My entire post was not necessarily blaming science or technology for the loss of wonder, but more so the routine we get into that is so easily available to us because of science and technology. WE, as a society, have allowed knowledge, materialism, and status quo to replace wonder as a whole.
Believe me, not for one second, do I accuse scientists or seekers of truth as being the squelchers of wonder. I know wonder drives us to learn. I know wonder drives us to experiment, to challenge the status quo, to push the boundaries of known knowledge. My beef is with ME, with us, with the whole.
WE have left wonder as a society. Sure we have flickers of moments occasionally when we see a rainbow or a beautiful sunset. THAT is what this post is about. Recapturing those moments. Using science and technology as a plow, not a sword, to cultivate wonder, not to beat it back.
I imagine you’re right, Love, about the quality of living of the ancients, though. I wouldn’t trade my lifestyle now for that hard way of life, but I would ponder it. I would think about it. And that’s what this post is about…wonder.

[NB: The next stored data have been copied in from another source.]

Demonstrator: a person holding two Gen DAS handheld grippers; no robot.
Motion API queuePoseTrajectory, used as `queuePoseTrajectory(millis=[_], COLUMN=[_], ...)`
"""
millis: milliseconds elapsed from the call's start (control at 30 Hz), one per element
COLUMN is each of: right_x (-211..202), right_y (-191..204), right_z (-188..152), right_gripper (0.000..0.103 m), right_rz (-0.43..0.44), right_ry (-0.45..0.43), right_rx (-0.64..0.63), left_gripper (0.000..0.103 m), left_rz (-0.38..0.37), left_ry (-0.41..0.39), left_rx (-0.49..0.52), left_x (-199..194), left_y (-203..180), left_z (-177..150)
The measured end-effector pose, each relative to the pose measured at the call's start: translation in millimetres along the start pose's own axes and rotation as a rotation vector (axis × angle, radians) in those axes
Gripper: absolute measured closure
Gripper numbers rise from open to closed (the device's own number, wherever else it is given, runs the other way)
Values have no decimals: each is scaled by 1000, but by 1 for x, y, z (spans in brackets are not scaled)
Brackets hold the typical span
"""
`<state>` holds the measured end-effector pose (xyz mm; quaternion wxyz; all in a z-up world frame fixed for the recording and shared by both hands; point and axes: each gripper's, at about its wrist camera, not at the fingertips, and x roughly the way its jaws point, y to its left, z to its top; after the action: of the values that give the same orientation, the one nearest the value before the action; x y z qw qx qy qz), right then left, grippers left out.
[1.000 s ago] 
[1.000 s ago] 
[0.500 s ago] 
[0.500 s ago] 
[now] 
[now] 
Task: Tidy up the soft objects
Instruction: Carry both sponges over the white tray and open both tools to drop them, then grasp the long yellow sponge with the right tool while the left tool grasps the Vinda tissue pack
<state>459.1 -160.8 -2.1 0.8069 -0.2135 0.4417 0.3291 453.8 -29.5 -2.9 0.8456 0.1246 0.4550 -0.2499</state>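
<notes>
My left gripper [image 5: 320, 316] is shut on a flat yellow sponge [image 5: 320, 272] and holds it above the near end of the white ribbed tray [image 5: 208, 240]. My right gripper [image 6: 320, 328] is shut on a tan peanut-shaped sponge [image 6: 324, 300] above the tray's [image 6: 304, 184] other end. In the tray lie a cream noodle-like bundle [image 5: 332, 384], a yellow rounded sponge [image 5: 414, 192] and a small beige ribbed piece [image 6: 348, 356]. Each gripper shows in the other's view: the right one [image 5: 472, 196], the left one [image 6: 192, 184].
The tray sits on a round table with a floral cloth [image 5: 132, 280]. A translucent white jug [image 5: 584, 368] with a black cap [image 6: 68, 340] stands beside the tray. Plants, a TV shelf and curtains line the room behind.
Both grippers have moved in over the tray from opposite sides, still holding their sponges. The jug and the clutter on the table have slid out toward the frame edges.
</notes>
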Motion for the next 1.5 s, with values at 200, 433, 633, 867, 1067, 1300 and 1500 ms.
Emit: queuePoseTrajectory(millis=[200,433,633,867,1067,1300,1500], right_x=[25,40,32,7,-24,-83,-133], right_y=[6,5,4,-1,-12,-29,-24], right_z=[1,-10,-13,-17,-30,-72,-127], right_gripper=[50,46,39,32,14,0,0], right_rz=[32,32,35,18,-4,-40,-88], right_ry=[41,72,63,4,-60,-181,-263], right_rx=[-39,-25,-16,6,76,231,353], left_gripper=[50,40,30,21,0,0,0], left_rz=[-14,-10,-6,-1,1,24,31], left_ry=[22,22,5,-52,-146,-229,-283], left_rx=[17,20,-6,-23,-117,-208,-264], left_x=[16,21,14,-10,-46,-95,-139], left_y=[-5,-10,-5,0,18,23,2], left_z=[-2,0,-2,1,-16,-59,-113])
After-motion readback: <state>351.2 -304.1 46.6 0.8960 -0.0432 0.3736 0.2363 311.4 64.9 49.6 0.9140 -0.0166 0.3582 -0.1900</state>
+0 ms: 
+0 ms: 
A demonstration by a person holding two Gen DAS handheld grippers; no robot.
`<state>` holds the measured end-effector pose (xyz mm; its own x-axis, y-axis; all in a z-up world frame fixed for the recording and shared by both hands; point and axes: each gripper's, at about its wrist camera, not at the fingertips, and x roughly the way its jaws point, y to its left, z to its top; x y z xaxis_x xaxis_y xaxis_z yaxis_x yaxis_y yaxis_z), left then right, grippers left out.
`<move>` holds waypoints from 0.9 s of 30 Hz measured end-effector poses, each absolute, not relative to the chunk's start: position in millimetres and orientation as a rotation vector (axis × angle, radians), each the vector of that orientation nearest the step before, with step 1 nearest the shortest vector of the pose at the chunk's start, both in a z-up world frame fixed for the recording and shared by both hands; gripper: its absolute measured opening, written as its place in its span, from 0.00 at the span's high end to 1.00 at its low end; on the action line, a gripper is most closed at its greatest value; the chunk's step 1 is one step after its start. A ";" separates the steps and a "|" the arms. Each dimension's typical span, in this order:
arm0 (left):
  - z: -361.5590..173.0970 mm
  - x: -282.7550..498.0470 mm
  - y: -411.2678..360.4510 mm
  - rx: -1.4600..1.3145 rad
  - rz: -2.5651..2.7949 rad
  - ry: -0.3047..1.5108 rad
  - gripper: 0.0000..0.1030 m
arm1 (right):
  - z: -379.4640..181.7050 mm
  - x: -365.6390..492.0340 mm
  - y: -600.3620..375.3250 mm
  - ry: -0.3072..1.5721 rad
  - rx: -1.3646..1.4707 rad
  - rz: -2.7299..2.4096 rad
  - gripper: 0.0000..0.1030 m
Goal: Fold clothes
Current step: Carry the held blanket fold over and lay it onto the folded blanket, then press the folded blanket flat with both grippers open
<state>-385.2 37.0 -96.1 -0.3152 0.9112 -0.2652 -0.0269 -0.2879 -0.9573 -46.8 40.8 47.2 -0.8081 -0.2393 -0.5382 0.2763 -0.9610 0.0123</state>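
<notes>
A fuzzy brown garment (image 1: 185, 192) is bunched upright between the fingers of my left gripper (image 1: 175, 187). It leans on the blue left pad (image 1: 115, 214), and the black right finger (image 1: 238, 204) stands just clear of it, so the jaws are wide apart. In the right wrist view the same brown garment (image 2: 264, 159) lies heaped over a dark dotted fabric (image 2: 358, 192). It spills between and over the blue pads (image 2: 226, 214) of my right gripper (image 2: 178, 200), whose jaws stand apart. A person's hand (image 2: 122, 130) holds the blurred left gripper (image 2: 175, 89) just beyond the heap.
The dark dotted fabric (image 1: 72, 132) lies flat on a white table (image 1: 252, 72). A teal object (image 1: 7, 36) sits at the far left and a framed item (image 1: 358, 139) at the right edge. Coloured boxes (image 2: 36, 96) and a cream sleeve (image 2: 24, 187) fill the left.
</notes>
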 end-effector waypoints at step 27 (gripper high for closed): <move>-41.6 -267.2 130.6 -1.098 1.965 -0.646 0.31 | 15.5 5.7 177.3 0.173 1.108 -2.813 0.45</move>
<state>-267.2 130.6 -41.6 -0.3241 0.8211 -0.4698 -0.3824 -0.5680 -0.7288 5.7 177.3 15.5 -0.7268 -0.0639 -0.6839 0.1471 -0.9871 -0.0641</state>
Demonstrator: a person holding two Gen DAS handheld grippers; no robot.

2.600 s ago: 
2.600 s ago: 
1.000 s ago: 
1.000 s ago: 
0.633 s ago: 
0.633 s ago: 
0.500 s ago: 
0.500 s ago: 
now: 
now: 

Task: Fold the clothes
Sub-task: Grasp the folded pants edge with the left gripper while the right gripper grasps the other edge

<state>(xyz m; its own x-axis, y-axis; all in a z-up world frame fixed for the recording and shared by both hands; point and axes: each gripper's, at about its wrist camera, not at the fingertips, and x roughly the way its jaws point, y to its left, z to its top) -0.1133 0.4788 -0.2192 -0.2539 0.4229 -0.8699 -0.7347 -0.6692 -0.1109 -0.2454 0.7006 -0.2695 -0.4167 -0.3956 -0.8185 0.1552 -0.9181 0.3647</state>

Thanks so much for your kind words, Ed and Love.
Aug 27th, 2008
brent(inWorship)
It’s funny that I read this as I am thinking through how to better organize my life.
They both have their place, but I think where I get in trouble is organizing my walk with Christ. I try to plan it or believe I need to do this or that. I am trying to learn how to dig into Him, while allowing Him to direct my path. It’s hard. I will never lose the wonder.
And I’m a Tam fan, but she didn’t send me here
Aug 29th, 2008
Russ
@Brent: Thanks for stopping by. I desperately need organization in my life. Always. I’ve noticed I get so much more done when I categorize my schedule by tasks and contexts. My wife is one of the most organized people I know. You’d think it would grate on me, being that I’m such a creative person, but it doesn’t. She inspires me so much.
I would never suggest embracing a lack of good habits (punctuatlity, organization, structure) to pursue “wonder” - for me it’s more about pursuing “wonder” by taking moments to “breathe” from our routines.
I’ve noticed many of blogger friends taking one day per week and unplugging from the wired world, some even take a week off. They come back to the technology and habits that make there days meaningful and productive with a renewed sense of pursuit.
I use google calendar like a madman. I’d be “lost” without it. But would I really? I guess my overarching line of thinking through my whole wonder series is that though science and tech are truly beneficial in our world, they are not totally necessary to live a good life.
I hope to embrace science and tech as avenues to better the lives of my family members and those around me, and pray those “avenues” never replace the connection, the relationships, the wonder of life.